→ **Data**:
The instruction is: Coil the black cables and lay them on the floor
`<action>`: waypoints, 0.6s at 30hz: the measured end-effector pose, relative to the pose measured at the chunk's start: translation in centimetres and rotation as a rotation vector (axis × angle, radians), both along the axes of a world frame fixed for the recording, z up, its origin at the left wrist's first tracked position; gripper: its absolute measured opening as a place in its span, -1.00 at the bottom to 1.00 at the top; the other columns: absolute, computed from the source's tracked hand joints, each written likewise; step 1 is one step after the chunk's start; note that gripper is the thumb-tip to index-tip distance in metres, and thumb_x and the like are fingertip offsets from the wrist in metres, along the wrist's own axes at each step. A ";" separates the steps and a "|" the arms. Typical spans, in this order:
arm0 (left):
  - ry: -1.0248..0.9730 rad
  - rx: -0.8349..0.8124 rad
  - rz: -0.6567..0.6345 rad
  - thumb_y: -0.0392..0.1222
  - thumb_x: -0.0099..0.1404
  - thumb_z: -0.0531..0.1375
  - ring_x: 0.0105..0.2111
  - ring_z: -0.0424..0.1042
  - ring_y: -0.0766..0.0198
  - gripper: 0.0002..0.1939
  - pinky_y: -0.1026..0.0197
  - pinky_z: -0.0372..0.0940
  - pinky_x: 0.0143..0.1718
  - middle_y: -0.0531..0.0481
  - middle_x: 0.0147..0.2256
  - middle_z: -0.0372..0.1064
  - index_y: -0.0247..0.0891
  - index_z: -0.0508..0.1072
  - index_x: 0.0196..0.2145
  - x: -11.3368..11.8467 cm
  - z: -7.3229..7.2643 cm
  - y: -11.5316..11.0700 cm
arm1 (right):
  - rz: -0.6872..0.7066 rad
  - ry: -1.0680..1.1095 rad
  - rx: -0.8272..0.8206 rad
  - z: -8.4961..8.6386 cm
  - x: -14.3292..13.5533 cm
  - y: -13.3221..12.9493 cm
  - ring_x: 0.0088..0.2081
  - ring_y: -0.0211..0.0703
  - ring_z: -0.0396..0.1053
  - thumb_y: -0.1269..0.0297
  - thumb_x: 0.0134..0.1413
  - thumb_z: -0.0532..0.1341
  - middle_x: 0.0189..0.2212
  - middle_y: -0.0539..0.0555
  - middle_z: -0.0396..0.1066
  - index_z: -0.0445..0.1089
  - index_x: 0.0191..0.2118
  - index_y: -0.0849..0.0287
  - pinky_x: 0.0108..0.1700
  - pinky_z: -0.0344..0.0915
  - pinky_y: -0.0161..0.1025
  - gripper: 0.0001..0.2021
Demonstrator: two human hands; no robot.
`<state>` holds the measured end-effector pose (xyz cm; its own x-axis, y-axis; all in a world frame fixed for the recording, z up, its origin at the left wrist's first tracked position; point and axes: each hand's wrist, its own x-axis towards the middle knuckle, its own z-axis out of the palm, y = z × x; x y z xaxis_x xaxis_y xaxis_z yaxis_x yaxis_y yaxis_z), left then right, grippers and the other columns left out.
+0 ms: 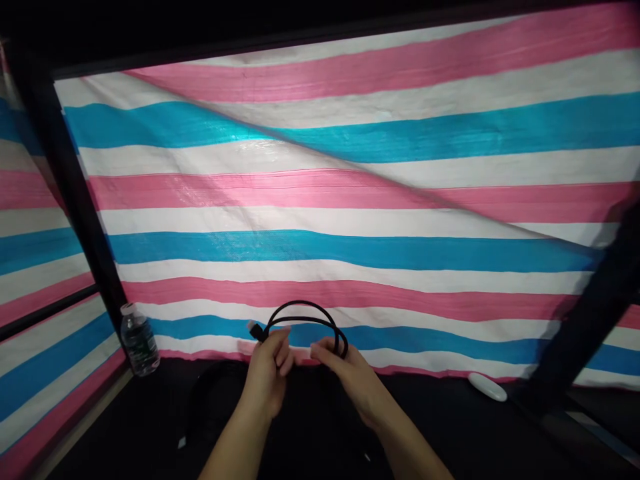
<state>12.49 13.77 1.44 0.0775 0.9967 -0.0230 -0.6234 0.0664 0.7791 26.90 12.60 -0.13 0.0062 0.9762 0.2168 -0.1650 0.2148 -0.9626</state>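
Note:
A black cable (pixel 303 320) arches in loops between my two hands, above the black table. My left hand (pixel 269 370) is closed on the cable's left side, and a dark plug (pixel 256 331) with a light tip sticks out above its fingers. On the right, my right hand (pixel 345 370) pinches the looped cable between thumb and fingers. Another black cable, hard to make out against the dark surface, lies left of my left hand, with a light connector end (pixel 182 442).
A clear plastic bottle (pixel 140 341) stands at the table's back left corner. A white rounded object (pixel 487 387) lies at the back right. Behind the black table (pixel 125 427) hangs a striped sheet (pixel 325 253), between dark frame posts. A small light tip (pixel 367 457) shows near my right forearm.

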 end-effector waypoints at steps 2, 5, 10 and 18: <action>0.165 0.065 0.090 -0.06 0.07 0.39 -0.71 -0.19 0.49 -0.53 0.31 -0.02 -0.62 0.31 -0.74 -0.17 -0.18 0.14 -0.66 -0.9 0.2 0.3 | -0.003 -0.109 0.048 0.4 0.4 -0.3 -0.34 -0.12 0.30 0.00 -0.05 0.44 -0.41 0.00 0.39 0.47 -0.32 0.16 -0.26 0.20 -0.20 -0.67; 0.283 0.076 0.110 -0.14 -0.01 0.41 -0.69 -0.20 0.51 -0.62 0.31 -0.26 -0.63 0.31 -0.72 -0.12 -0.21 0.23 -0.60 -1.4 0.5 0.1 | -0.037 -0.072 0.120 1.1 0.3 -1.0 -0.32 -0.14 0.34 -0.05 -0.04 0.42 -0.29 0.03 0.45 0.45 -0.19 0.11 -0.28 0.25 -0.23 -0.60; 0.345 0.115 -0.064 -0.15 0.02 0.41 -0.70 -0.15 0.49 -0.64 0.29 -0.18 -0.61 0.30 -0.74 -0.06 -0.20 0.26 -0.57 -1.3 1.0 -0.7 | 0.120 0.059 -0.070 1.9 0.1 -1.7 -0.66 -0.41 -0.19 -0.09 -0.03 0.43 -0.68 -0.21 0.00 0.40 -0.35 0.15 -0.60 -0.24 -0.34 -0.60; 0.212 0.263 -0.432 -0.10 0.14 0.35 -0.76 0.00 0.46 -0.55 0.20 0.14 -0.45 0.23 -0.81 -0.04 -0.20 0.20 -0.70 -1.7 0.8 -1.4 | -0.055 0.462 0.055 0.9 -0.6 -0.5 -0.62 -0.36 -0.27 0.03 -0.05 0.43 -0.71 -0.21 -0.22 -0.07 -0.66 0.09 -0.56 -0.09 -0.28 -0.38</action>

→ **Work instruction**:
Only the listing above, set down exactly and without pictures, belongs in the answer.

→ **Answer space**:
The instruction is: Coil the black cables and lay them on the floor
`<action>`: waypoints, 0.6s at 30hz: the measured end-effector pose, relative to the pose measured at the chunk's start: translation in centimetres and rotation as a rotation vector (axis × angle, radians), both along the axes of a world frame fixed for the recording, z up, its origin at the left wrist's first tracked position; gripper: its absolute measured opening as a place in its span, -1.00 at the bottom to 1.00 at the top; the other columns: absolute, computed from the source's tracked hand joints, each written likewise; step 1 is one step after the chunk's start; note that gripper is the thumb-tip to index-tip distance in metres, and thumb_x and the like are fingertip offsets from the wrist in metres, along the wrist's own axes at each step. A ";" separates the steps and a "|" the arms. Typical spans, in this order:
arm0 (left):
  - ry: -1.0248..0.9730 rad
  - rx: -0.8349..0.8124 rad
  - rz: -0.6567..0.6345 rad
  - thumb_y: -0.0392..0.1222
  - thumb_x: -0.0099..0.1404
  - thumb_z: -0.0531..0.1375
  - ring_x: 0.0105..0.2111
  - ring_z: -0.0424..0.1042
  - ring_y: -0.0766..0.0198
  - gripper: 0.0002..0.1939
  - pinky_y: -0.1026..0.0197
  - pinky_z: -0.0372..0.0940
  - pinky_x: 0.0143..0.1718
  - middle_y: -0.0531..0.0481
  - middle_x: 0.0147..0.2256
  - middle_z: -0.0372..0.1064
  - index_y: -0.0247..0.0891
  - index_z: -0.0508..0.1072
  - index_x: 0.0196..0.2145
  - x: -11.3368..11.8467 cm
  - z: -7.3229..7.2643 cm
  - y: -11.5316..11.0700 cm
arm1 (right):
  - rz: -0.6872..0.7066 rad
  - ry: -1.0680..1.1095 rad
  - rx: -0.8272..0.8206 rad
  - z: -8.4961..8.6386 cm
  - x: -14.3292..13.5533 cm
  - y: -13.3221..12.9493 cm
  - ring_x: 0.0088..0.2081
  - ring_y: -0.0211..0.0703
  - ring_z: -0.0396..0.1053
  - thumb_y: -0.1269..0.0297
  - thumb_x: 0.0134..0.1413
  - thumb_z: -0.0532..0.1341
  - middle_x: 0.0189..0.2212
  - middle_y: -0.0539..0.0555
  - middle_z: -0.0396..0.1066
  - index_z: -0.0445..0.1089
  - index_x: 0.0191..0.2118
  - index_y: -0.0849..0.0287
  - pinky_x: 0.0108..0.1700
  - pinky_z: -0.0344..0.0915
  - pinky_y: -0.0161..0.1025
  - gripper: 0.0001..0.2021
Demonstrator: two human hands; no robot.
`<state>` holds the measured end-effector pose (xyz cm; its own x-axis, y-axis; all in a world frame fixed for the recording, z up, its origin at the left wrist's first tracked position; point and axes: each hand's wrist, its own x-axis towards the middle knuckle, its own z-axis out of the palm, y = z × x; x y z xaxis_x xaxis_y xaxis_z yaxis_x yaxis_y yaxis_z), left then right, grippers and the other columns left out.
+0 ms: 
<state>12.49 13.77 1.44 0.0775 0.9967 -0.0230 -0.6234 0.0664 0.7791 26.90 12.60 -0.13 0.0062 0.9762 0.2168 -0.1650 0.2148 -0.9626</state>
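Note:
A black cable (pixel 303 320) arches in loops between my two hands, above the black table. My left hand (pixel 269 370) is closed on the cable's left side, and a dark plug (pixel 256 331) with a light tip sticks out above its fingers. On the right, my right hand (pixel 345 370) pinches the looped cable between thumb and fingers. Another black cable, hard to make out against the dark surface, lies left of my left hand, with a light connector end (pixel 182 442).
A clear plastic bottle (pixel 140 341) stands at the table's back left corner. A white rounded object (pixel 487 387) lies at the back right. Behind the black table (pixel 125 427) hangs a striped sheet (pixel 325 253), between dark frame posts. A small light tip (pixel 367 457) shows near my right forearm.
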
 end-effector waypoints at steps 2, 5, 10 and 18: <action>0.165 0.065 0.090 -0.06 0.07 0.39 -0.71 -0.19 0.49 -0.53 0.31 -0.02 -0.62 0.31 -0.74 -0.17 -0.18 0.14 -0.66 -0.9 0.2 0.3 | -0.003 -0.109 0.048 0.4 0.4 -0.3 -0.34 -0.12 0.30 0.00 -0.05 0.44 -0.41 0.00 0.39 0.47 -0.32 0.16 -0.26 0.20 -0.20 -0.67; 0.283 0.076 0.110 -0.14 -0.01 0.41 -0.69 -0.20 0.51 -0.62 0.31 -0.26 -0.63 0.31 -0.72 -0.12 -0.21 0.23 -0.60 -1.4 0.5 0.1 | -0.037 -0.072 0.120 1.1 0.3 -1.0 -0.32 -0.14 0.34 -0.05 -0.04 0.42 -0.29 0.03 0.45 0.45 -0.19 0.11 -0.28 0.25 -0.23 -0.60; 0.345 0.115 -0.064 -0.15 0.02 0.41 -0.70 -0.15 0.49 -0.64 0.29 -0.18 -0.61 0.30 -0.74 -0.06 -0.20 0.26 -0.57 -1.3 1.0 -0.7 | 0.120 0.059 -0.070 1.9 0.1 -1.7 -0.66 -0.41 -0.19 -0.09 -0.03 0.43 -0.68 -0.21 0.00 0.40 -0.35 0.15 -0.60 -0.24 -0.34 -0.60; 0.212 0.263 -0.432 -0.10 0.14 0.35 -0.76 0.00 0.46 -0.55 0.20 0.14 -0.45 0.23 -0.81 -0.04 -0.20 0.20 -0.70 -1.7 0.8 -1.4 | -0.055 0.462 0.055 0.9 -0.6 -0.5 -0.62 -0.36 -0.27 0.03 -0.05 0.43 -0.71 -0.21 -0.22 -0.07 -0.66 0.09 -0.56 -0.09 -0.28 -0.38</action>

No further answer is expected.